[Beowulf] Varying performance across identical cluster nodes.

Thu Sep 14 11:45:21 PDT 2017

Beowulfers,

I'm happy to announce that I finally found the cause this problem: 
numad. On these particular systems, numad was having a catastrophic 
effect on the performance. As the jobs ran GFLOPS would steadily 
decrease in a monotonic fashion, watching the output of turbostat and 
'cpupower monitor' I could see more and more cores becoming idle as the 
job ran. As soon as I turned off numad and restarted my LINPACK jobs, 
the performance went back up,  and now it stayed there for the duration 
of the job.

To make sure I wasn't completely crazy for having numad enabled on these 
systems, I did a google search and came across the paper below, which 
indicates that in some cases having numad is helpful, and in other 
cases, it isn't:

http://iopscience.iop.org/article/10.1088/1742-6596/664/9/092010/pdf

To verify this fix, I ran LINPACK again across all the nodes in this 
cluster (well, all the nodes that weren't running user jobs at the 
time), in addition to the Supermicro nodes. I found that on the 
non-Supermicro nodes, which are Proliant servers with different Opteron 
processors, turning numad off actually decreased performance by about 5% .

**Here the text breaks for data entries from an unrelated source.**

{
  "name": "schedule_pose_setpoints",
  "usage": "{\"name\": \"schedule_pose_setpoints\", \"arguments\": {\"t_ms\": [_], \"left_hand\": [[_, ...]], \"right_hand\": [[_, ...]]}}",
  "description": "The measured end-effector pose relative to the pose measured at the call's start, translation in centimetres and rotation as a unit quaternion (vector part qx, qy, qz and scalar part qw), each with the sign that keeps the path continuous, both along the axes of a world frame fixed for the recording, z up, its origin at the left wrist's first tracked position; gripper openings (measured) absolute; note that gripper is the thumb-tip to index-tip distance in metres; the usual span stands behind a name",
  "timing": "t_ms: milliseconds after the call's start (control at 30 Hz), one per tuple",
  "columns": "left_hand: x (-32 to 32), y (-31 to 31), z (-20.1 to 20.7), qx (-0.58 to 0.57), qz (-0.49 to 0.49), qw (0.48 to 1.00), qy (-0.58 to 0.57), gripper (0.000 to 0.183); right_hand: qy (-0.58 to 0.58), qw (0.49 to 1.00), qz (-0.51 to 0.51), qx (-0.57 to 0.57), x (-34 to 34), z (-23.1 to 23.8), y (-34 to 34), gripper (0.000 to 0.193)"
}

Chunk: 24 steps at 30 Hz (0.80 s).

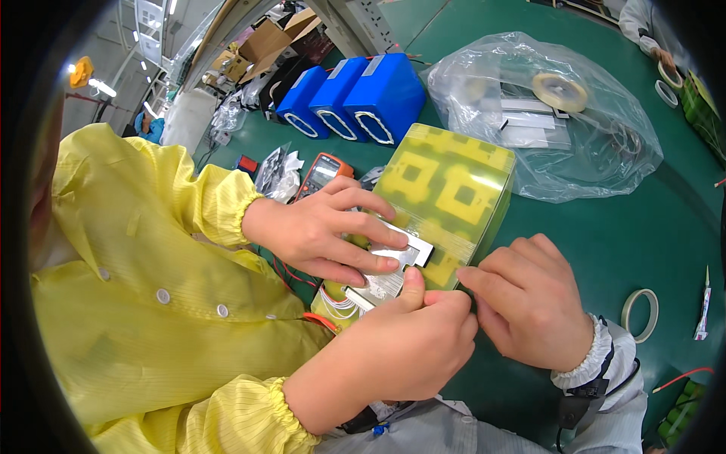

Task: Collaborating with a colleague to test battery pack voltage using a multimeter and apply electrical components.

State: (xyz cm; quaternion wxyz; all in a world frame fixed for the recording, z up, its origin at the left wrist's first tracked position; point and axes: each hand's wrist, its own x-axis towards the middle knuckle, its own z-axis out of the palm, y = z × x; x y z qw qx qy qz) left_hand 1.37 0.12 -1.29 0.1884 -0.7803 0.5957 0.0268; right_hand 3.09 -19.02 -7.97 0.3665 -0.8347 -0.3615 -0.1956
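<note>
My right hand (529, 303), in a pale grey sleeve with a black wrist strap, is at the right edge of a battery pack covered in yellow-green boards (446, 178). Its fingers are curled and closed, the index fingertip against the pack's edge; whatever they pinch is hidden. My left hand is out of view. A co-worker in yellow sleeves spreads their left hand (325, 231) on a silvery flat plate (418, 246) on the pack. The co-worker's right hand (401, 344) is closed, thumb up, at the plate's near edge. White wires (338, 304) come out beside it.
Three blue wrapped packs (386, 98) stand behind. A clear plastic bag (552, 166) with a tape roll lies at the back right. An orange multimeter (325, 174) sits left of the pack. Another tape ring (640, 315) and a small tube (703, 310) lie right. Another person's hand (664, 59) shows far right.
</note>
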Motion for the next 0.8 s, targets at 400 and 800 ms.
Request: {"name": "schedule_pose_setpoints", "arguments": {"t_ms": [400,800], "left_hand": [[-1.6,1.8,-1.7,-0.025,-0.006,0.992,-0.126,0.031],[-0.7,1.6,-1.0,0.052,-0.08,0.978,-0.188,0.024]], "right_hand": [[0.003,1.0,0.002,-0.004,0.0,0.0,-0.2,0.034],[0.008,1.0,0.006,-0.006,-0.3,0.3,-0.3,0.035]]}}
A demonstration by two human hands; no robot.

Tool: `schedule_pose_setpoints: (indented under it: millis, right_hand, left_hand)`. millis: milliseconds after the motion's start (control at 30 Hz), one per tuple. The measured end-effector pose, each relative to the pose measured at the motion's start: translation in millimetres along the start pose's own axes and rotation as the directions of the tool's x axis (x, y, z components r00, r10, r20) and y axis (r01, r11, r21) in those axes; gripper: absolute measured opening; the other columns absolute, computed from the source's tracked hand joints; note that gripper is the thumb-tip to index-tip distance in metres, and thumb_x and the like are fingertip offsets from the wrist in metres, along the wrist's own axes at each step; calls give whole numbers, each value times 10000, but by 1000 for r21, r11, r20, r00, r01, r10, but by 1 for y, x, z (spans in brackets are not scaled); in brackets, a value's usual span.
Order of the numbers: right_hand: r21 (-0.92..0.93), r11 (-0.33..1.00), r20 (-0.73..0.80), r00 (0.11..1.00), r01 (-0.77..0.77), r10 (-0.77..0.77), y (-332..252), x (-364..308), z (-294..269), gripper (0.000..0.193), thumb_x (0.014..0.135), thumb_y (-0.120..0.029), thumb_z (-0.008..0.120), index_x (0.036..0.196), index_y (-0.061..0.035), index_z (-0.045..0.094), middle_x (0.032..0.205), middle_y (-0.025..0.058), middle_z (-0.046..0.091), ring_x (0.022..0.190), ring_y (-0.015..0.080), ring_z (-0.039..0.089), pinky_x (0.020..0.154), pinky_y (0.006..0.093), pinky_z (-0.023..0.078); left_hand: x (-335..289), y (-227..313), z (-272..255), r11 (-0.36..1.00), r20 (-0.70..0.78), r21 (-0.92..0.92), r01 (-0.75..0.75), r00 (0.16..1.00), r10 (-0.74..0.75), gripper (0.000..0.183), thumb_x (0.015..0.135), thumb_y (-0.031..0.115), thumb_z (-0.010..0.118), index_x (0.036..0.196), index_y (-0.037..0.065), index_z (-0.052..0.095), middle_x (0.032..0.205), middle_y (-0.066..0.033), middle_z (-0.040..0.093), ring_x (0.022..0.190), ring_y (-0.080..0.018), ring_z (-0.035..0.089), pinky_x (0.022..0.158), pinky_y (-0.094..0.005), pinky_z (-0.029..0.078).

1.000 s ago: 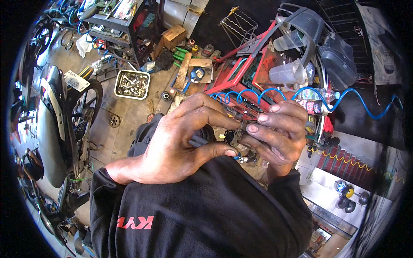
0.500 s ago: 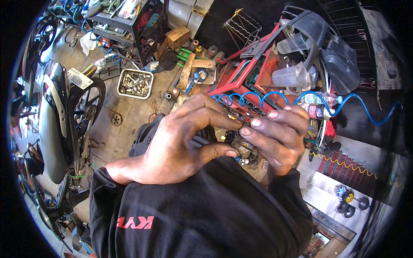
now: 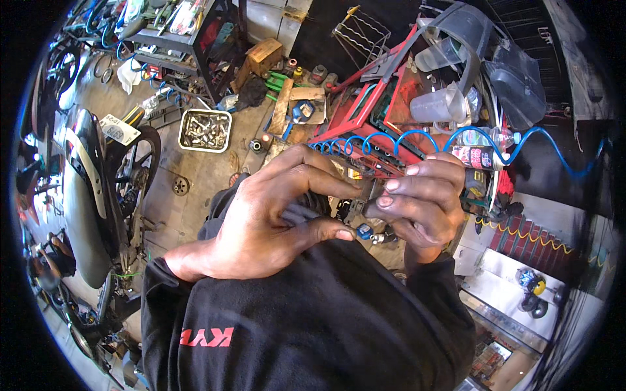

Have any of you had similar problems with numad? Do you leave it on or 
off on your cluster nodes? Feedback is greatly appreciated. I did a 
google search of 'Linux numad HPC performance' (or something like that), 
and the link above was I could find on this topic.

For now, I think I'm going to leave numad enabled on the non-Supermicro 
nodes until I can do more research/testing.

Prentice

On 09/13/2017 01:48 PM, Prentice Bisbal wrote:
> Okay, based on the various responses I've gotten here and on other 
> lists, I feel I need to clarify things:
>
> This problem only occurs when I'm running our NFSroot based version of 
> the OS (CentOS 6). When I run the same OS installed on a local disk, I 
> do not have this problem, using the same exact server(s).  For testing 
> purposes, I'm using LINPACK, and running the same executable  with the 
> same HPL.dat file in both instances.
>
> Because I'm testing the same hardware using different OSes, this 
> (should) eliminate the problem being in the BIOS, and faulty hardware. 
> This leads me to believe it's most likely a software configuration 
> issue, like a kernel tuning parameter, or some other software 
> configuration issue.
>
> These are Supermicro servers, and it seems they do not provide CPU 
> temps. I do see a chassis temp, but not the temps of the individual 
> CPUs. While I agree that should be the first thing I look at, it's not 
> an option for me. Other tools like FLIR and Infrared thermometers 
> aren't really an option for me, either.
>
> What software configuration, either a kernel a parameter, 
> configuration of numad or cpuspeed, or some other setting, could 
> affect this?
>
> Prentice
>
> On 09/08/2017 02:41 PM, Prentice Bisbal wrote:
>> Beowulfers,
>>
>> I need your assistance debugging a problem:
>>
>> I have a dozen servers that are all identical hardware: SuperMicro 
>> servers with AMD Opteron 6320 processors. Every since we upgraded to 
>> CentOS 6, the users have been complaining of wildly inconsistent 
>> performance across these 12 nodes. I ran LINPACK on these nodes, and 
>> was able to duplicate the problem, with performance varying from ~14 
>> GFLOPS to 64 GFLOPS.
>>
>> I've identified that performance on the slower nodes starts off fine, 
>> and then slowly degrades throughout the LINPACK run. For example, on 
>> a node with this problem, during first LINPACK test, I can see the 
>> performance drop from 115 GFLOPS down to 11.3 GFLOPS. That constant, 
>> downward trend continues throughout the remaining tests. At the start 
>> of subsequent tests, performance will jump up to about 9-10 GFLOPS, 
>> but then drop to 5-6 GLOPS at the end of the test.
>>
>> Because of the nature of this problem, I suspect this might be a 
>> thermal issue. My guess is that the processor speed is being 
>> throttled to prevent overheating on the "bad" nodes.
>>
>> But here's the thing: this wasn't a problem until we upgraded to 
>> CentOS 6. Where I work, we use a read-only NFSroot filesystem for our 
>> cluster nodes, so all nodes are mounting and using the same exact 
>> read-only image of the operating system. This only happens with these 
>> SuperMicro nodes, and only with the CentOS 6 on NFSroot. RHEL5 on 
>> NFSroot worked fine, and when I installed CentOS 6 on a local disk, 
>> the nodes worked fine.
>>
>> Any ideas where to look or what to tweak to fix this? Any idea why 
>> this is only occuring with RHEL 6 w/ NFS root OS?
>>
>